This works because ambient noise — HVAC hum, street sounds, room tone — tends to have a scattered, broadband character. Its ZCR is moderate to high. Its spectral centroid is spread. Human speech, with its concentrated frequency energy and quasi-periodic structure, sits below these ambient values.

The 10 dB energy margin and the 0.70 multiplier were tuned empirically. Values between 0.60 and 0.80 for the frequency metrics all produced acceptable results. Threshold tuning is mostly about finding a stable midpoint.

The zero-calibration case

Not all calls start with silence. Sometimes the caller begins speaking immediately, or there is music playing before the conversation starts. The system needed a fallback for cases where the calibration window captured speech or non-ambient audio.

The fallback was a default threshold from configuration: defaultSilenceThreshold at -30 dBFS. If calibration is set to zero duration — effectively disabled — the system uses this default and the 0.70 multipliers against assumed ambient values. This is less accurate than environment-specific calibration, but it is better than nothing. In practice, the calibration window could be set as short as 500ms — 25 chunks at 20ms each — which was fast enough that most callers had not started speaking yet.

The state machine

With calibration, pitch detection, and the three-metric decision logic in place, the VAD operated as a simple state machine. It started in a calibration state, collecting ambient measurements. After the calibration window closed, it transitioned to a listening state, evaluating each chunk against the calibrated thresholds. When voice was detected, it entered a recording state, accumulating audio chunks. When silence returned — no voice detected for a configurable timeout period — it finalized the speech segment and emitted it for processing.

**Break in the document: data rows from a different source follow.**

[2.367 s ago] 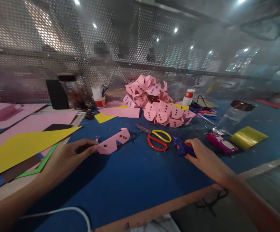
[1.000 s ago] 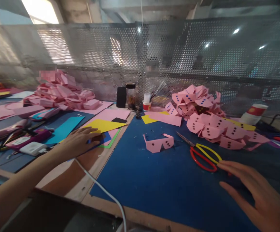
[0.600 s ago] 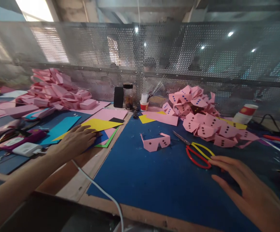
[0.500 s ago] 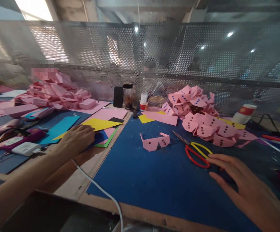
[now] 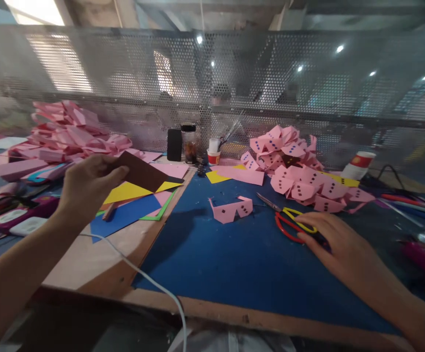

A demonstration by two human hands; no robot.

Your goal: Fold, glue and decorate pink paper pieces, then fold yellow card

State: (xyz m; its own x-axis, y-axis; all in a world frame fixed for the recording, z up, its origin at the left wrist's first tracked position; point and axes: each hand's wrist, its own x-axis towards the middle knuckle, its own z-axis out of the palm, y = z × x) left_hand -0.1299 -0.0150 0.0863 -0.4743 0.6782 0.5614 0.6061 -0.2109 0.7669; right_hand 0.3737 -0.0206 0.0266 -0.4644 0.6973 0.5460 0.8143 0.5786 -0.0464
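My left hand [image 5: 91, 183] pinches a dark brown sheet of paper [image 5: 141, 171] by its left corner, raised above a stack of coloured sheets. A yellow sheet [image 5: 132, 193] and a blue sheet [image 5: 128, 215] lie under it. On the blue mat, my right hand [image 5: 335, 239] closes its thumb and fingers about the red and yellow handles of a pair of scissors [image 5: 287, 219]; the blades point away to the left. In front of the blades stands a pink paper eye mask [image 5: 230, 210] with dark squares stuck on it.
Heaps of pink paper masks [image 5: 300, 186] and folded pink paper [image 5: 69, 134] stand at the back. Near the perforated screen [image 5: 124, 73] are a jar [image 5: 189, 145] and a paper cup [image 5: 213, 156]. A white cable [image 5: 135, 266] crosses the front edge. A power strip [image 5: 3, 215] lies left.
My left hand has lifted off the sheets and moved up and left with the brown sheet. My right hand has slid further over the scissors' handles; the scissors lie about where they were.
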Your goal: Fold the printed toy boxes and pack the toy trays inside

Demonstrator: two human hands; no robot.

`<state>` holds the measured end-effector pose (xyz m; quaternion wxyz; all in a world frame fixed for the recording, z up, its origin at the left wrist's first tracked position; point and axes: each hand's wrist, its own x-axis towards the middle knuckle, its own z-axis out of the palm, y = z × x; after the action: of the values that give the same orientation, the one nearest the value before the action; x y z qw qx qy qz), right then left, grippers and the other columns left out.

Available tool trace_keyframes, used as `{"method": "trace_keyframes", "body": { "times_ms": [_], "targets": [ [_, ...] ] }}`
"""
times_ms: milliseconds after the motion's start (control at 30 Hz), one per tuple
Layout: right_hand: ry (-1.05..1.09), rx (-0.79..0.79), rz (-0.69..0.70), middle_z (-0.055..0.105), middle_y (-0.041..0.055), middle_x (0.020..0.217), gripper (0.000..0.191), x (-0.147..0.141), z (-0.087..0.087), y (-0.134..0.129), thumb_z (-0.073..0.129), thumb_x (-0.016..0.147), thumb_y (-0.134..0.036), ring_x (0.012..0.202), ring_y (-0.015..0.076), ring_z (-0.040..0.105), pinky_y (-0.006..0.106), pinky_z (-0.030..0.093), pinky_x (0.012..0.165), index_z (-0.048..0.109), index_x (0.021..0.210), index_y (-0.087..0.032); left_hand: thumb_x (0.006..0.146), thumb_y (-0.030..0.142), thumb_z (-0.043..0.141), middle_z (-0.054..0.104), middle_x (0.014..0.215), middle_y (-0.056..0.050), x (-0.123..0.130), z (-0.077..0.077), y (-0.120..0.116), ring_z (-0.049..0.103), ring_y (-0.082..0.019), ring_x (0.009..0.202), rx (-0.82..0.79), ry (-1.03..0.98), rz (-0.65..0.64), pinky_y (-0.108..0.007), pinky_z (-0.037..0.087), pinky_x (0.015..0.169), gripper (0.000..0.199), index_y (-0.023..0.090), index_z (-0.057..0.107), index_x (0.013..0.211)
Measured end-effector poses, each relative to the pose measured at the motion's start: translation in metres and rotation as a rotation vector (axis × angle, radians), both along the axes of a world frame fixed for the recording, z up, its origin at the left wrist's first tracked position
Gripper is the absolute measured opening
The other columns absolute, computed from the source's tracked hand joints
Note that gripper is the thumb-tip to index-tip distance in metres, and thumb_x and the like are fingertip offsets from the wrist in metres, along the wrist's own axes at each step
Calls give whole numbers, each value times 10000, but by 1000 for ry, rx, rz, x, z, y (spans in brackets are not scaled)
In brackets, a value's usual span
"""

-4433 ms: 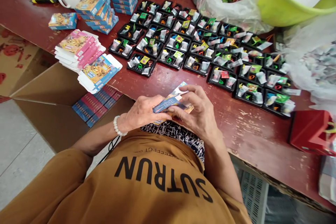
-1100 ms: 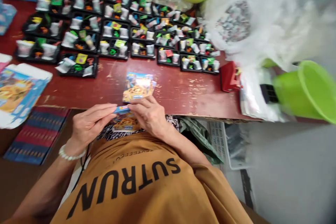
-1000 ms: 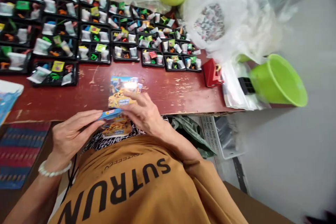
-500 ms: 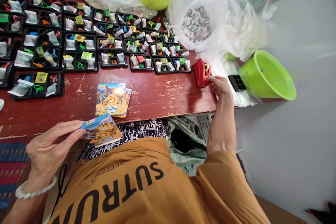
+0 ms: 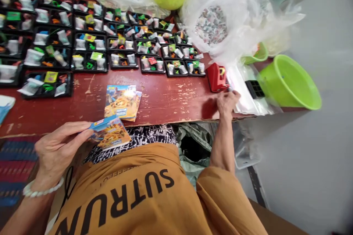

The voiceLastDetectedAt timestamp tracked when speech was last identified. The silence timeout compared the current time against this timestamp. This allowed for brief pauses within a sentence — normal speech contains short silences between words and phrases — without prematurely ending the segment. A timeout of one second accommodated natural pauses while keeping response latency acceptable.

This was the complete detection system. Everything after this — the WebSocket integration, the speech segment packaging, the handoff to transcription — was pipeline work rather than signal processing. The next post covers that pipeline: how the Twilio media stream protocol works, how audio chunks are accumulated into speech segments with correct byte alignment, and how the whole system fits into a Spring Boot WebSocket handler.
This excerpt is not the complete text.